▸ **YOUR OBJECTIVE**:
Restate word for word the lines of the entries below, starting with the line that holds "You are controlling" and ending with the line that holds "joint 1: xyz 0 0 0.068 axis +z", and no others.

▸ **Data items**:
··········

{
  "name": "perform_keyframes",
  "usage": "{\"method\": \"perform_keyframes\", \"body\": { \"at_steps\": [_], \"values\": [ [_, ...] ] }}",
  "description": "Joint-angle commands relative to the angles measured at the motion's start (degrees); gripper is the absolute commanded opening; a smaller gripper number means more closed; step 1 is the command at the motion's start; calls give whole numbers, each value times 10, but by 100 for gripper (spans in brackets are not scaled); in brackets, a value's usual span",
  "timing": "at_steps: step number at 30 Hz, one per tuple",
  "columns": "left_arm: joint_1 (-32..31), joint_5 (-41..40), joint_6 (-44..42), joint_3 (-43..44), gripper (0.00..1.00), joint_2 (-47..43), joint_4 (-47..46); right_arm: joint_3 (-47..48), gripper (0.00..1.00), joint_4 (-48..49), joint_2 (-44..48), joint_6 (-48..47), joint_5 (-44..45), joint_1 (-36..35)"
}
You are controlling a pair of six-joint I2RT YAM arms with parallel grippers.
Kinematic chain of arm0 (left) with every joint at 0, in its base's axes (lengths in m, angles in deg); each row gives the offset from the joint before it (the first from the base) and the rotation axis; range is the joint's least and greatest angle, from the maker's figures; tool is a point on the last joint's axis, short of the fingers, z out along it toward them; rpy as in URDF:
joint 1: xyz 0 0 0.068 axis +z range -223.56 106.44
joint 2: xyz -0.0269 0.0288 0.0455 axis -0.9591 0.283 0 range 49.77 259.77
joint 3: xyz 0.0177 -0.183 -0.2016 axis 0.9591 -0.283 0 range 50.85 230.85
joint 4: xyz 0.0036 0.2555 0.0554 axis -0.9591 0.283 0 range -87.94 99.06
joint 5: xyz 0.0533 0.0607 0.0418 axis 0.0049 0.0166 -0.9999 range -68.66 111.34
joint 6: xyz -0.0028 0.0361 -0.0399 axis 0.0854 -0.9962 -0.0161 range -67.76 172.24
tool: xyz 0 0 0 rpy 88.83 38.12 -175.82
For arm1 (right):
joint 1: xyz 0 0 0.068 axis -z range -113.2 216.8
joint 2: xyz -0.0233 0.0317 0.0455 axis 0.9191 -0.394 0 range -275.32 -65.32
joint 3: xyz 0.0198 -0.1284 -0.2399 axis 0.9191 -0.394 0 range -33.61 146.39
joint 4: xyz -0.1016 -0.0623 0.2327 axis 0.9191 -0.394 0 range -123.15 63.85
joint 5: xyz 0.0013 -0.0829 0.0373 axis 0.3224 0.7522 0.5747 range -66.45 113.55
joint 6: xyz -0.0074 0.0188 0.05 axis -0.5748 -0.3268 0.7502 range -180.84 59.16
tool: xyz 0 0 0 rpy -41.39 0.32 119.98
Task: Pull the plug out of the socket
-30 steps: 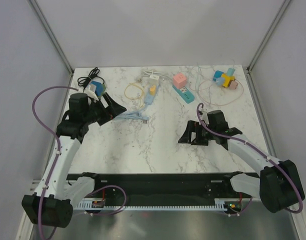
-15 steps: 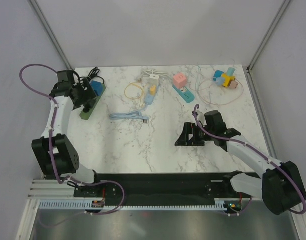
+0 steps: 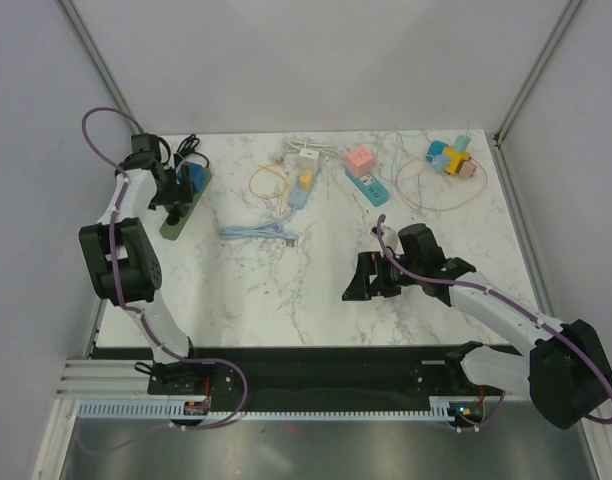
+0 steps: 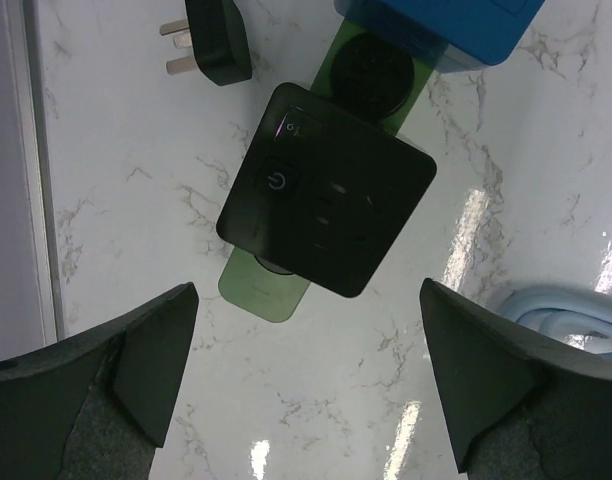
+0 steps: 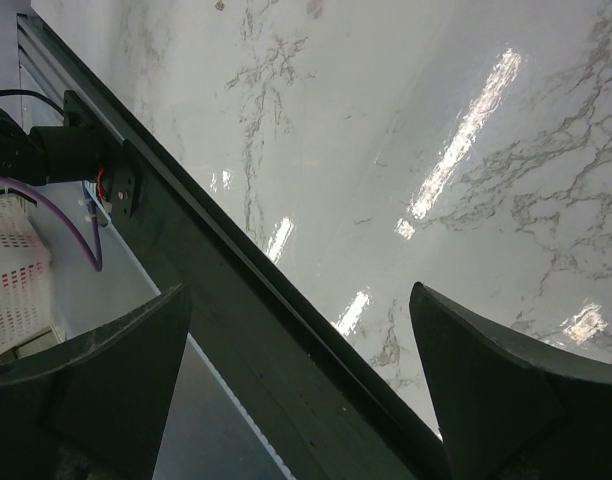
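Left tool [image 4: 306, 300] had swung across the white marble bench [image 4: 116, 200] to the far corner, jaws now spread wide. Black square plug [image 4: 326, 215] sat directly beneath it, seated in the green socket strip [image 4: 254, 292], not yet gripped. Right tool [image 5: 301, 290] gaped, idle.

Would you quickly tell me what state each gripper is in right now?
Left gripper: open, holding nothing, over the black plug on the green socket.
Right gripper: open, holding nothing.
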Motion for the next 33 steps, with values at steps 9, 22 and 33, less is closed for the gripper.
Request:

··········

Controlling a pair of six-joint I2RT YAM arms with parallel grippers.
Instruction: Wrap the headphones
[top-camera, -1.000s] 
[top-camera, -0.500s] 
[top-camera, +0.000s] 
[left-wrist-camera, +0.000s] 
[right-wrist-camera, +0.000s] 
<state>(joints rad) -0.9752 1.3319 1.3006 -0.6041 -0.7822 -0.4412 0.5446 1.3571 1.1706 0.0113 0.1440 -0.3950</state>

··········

▸ **RESPONSE TO THIS EXERCISE**:
You are controlling a pair of six-joint I2RT YAM arms with parallel grippers.
Kinematic chain of arm0 (left) with every joint at 0, in its base's axes (lengths in m, angles in deg); each row gives the offset from the joint before it (the first from the base) and the rotation axis; range is the joint's least and greatest angle, from the maker's figures; tool is a point on the last joint's axis, short of the fingers, z out along it toward them; rpy as in URDF:
joint 1: xyz 0 0 0.068 axis +z range -223.56 106.44

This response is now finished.